Consequently, it impacts also testing infrastructure as it tries to be an environment as close as possible to production, in order to reliably discover bugs and replicate them in a controlled environment without impacting real users.
In particular I like to have a ci testing environment where each service can be tested in its own virtual machine (or container for some); and each node is totally isolated from the other services. In addition to that, I also like to have and end-to-end testing environment where services talk to each other as they would in production, and where we can run long and complex acceptance tests.
This end-to-end environment usually is a perfect copy of production with respect to the technologies being used (e.g. load balancers like HAProx or AWS ELB are in place, in the same way of production, even if there is no test that directly targets their existence); the number of nodes per service is however reduced from N to 2, as in computing there are only 0, 1 and N equivalence categories.
In the likely case that you're using cloud computing infrastructure to manage this 2x or 3x volume of servers with respect to the production infrastructure, your costs are also by default going to double or triple. One option to try and optimize this is to throw away everything and start deploying containers, as they could share the same underlying virtual machines as production while preserving isolation and reproducibility. On an existing architecture made up of AWS EC2 nodes however, optimization can takes us far without requesting to rewrite all the DevOps(TM) work of the last two years.
Phase 1: expandAs I've been explaining, EC2 instances replicating production environments can expand until they bring the total number of EC2 nodes to three times the original number. Some project just have an single EC2 node, while others have multiple nodes that have to be at least 2 in the latest testing environment before production. Moreover, the time the tests take to run on these instances is inversely correlated with how powerful they are in CPU and I/O terms, so you pay good money for every speed improvement you want to get on those 20- or 60-minute suites.
In my current role at eLife, we initially got to more than 20 EC2 instances for the testing environments. This was beneficial from a quality and correctness point of view, as we could then run tests on all mainline branches before they go to production, but also on pull requests, giving timely feedback on the proposed changes without requiring developers to run everything on their machines (that should be an option, not an imperative.)
Phase 2: optimizeThe AWS EC2 pricing model works by putting nodes into a running state when you launch them, and by pre-billing one hour of usage every 60 minutes. Therefore, booting existing instances or creating from scratch is going to incur at least a 1-hour cost for each of these events:
- at boot, 1 hour is billed
- at 60:00 from boot a new hour is billed,
- at 120:00 from boot a new hour is billed, and so on
Since the process of allocating a new virtual machine and reconfiguring networks to connect everything together has some overhead, this reflects in the boot time necessary to start an EC2 instance, which can be several seconds to be added to the standard boot time for the operating system. This is also reflected in the pricing model, which makes it a bad idea to launch a new EC2 instance for every test suite you need to run: as long as your test suite takes less than 1 hour, you are already paying for a full hour of resources and you would be throwing away. Running 6 builds in an hour would make you pay for 6 hours, which is not what you want.

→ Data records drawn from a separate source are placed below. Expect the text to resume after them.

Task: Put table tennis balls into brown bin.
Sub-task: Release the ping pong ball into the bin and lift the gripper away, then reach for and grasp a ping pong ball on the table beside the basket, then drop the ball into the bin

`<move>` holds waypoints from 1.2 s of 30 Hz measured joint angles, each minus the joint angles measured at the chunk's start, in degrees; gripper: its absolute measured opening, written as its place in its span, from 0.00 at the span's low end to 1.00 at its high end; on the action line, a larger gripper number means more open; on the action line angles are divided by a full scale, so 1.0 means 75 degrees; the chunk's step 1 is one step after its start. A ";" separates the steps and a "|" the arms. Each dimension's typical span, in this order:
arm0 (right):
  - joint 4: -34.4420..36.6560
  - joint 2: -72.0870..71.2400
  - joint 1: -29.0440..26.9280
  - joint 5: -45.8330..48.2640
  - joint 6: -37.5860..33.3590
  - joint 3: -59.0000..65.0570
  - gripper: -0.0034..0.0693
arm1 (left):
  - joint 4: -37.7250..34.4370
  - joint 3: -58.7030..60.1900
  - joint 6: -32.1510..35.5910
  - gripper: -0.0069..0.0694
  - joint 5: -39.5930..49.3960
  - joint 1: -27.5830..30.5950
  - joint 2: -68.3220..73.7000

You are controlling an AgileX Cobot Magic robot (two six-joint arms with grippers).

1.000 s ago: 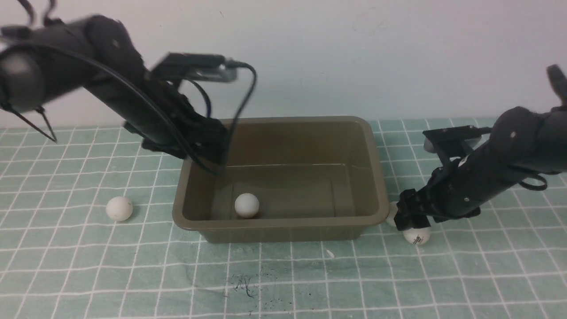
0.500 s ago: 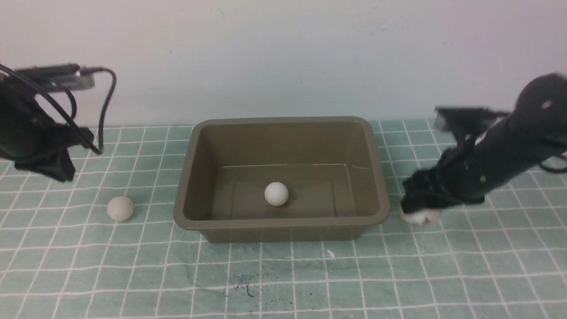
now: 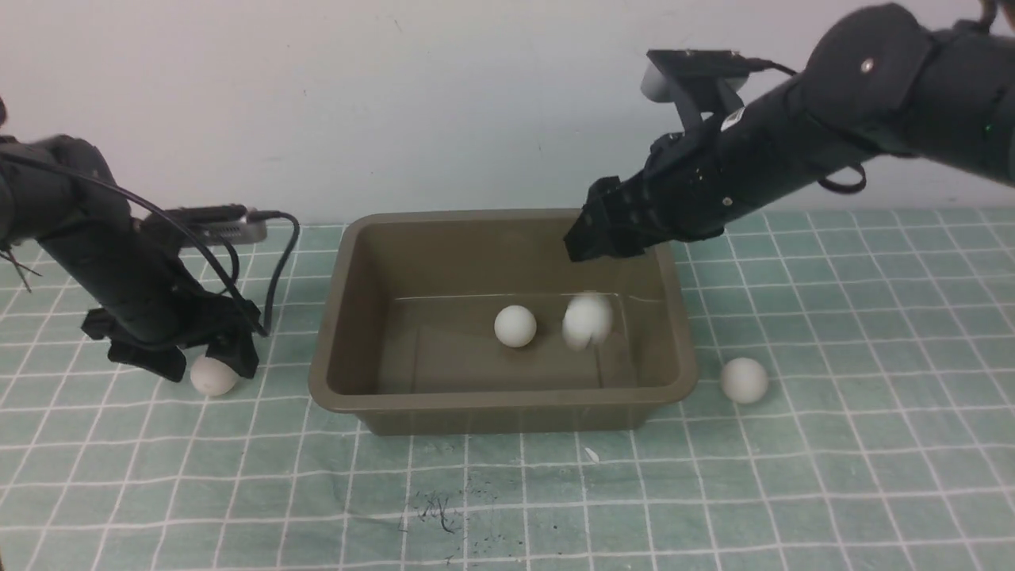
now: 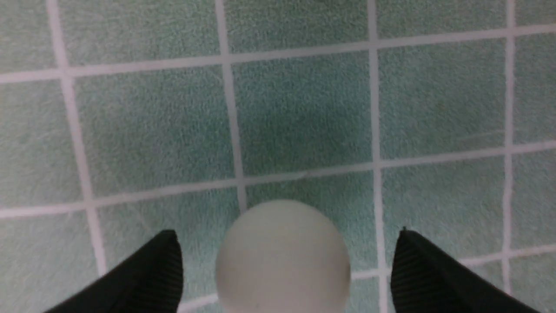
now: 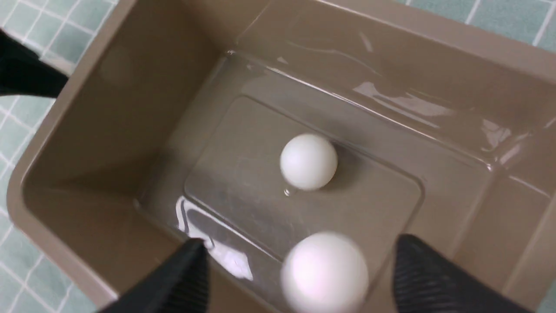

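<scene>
The brown bin (image 3: 444,400) stands mid-table. One table tennis ball (image 3: 515,326) (image 5: 309,161) lies on its floor. A second, blurred ball (image 3: 587,319) (image 5: 325,271) is in the air inside the bin, below my open right gripper (image 3: 600,235) (image 5: 299,265), which hangs over the bin's right rear. My left gripper (image 3: 208,363) (image 4: 286,256) is open and low on the mat, its fingers either side of a third ball (image 3: 212,376) (image 4: 282,258) with gaps both sides. Another ball (image 3: 744,380) lies on the mat right of the bin.
A green mat (image 3: 833,476) with a white grid covers the table. A white wall (image 3: 476,103) rises just behind the bin. Dark scuff marks (image 3: 432,507) lie on the mat in front of the bin.
My right gripper rose from the mat at the bin's right, swung over the bin and let go of a ball. My left arm came down around the ball on the left. The first ball rolled right.
</scene>
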 joint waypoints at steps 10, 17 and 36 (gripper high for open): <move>-0.2512 -0.1088 -0.1433 0.1732 0.1618 -0.0002 0.50 | -0.0028 -0.1033 -0.0152 0.55 0.0972 -0.0035 -0.0328; -0.2283 -0.0624 -0.1756 0.1270 0.2143 0.1464 0.45 | -0.1534 -0.1920 0.0912 0.55 0.1483 -0.0882 -0.1009; -0.3088 0.1089 -0.1263 0.0534 0.2176 0.1469 0.54 | -0.0136 -0.2776 -0.0437 0.31 0.1667 -0.2107 -0.1231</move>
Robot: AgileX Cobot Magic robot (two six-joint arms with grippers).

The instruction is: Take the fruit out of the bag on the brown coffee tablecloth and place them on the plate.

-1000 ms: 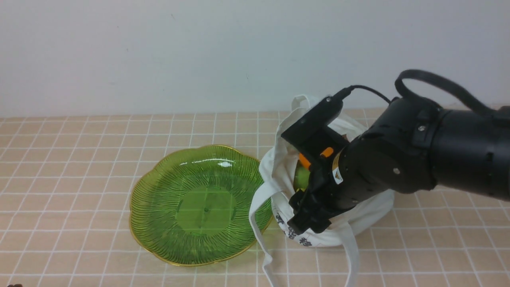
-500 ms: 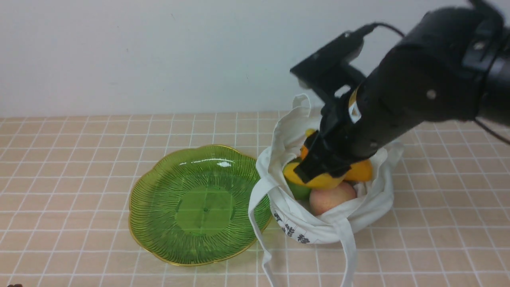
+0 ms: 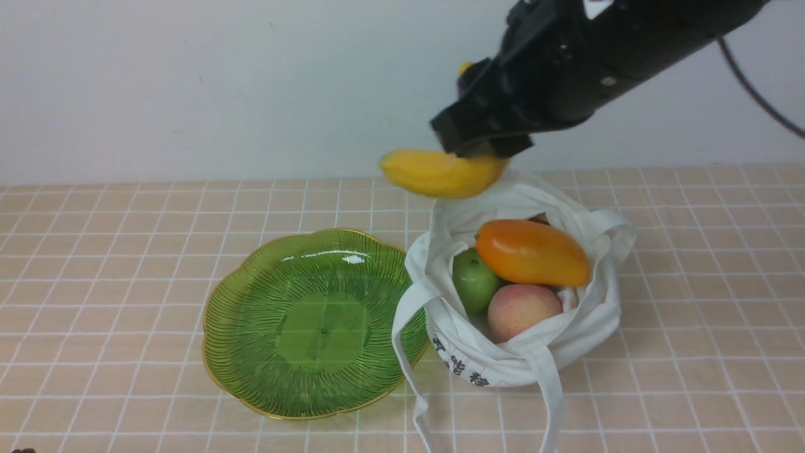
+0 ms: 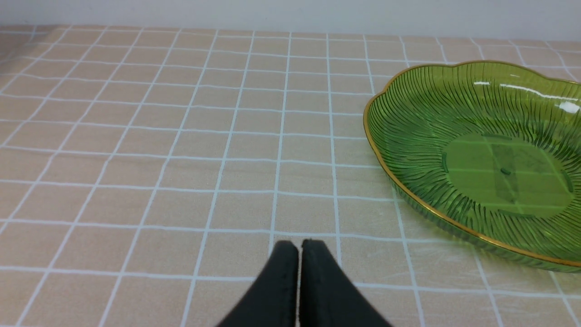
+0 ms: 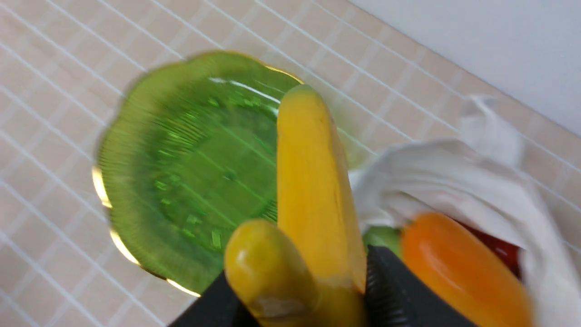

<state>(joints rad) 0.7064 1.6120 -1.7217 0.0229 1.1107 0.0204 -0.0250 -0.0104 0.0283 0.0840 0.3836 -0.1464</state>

Phase 2.1: stop them manuallyA first optimization that can be performed manually is to stop and start these instances from the console. You would usually stop them at some hour of the day or evening and then start them again as the first thing in the morning.
Of course, there is a good potential for automating this as AWS provides many ways to access EC2 with its API and all the SDKs that build on top of it, available for many different programming languages. You can easily build some commands that query the EC2 API looking for an instance basing on its tags, and then issue commands for starting and stopping it. In general, this is almost transparent for the CloudFormation templates that you are surely using for launching these instances.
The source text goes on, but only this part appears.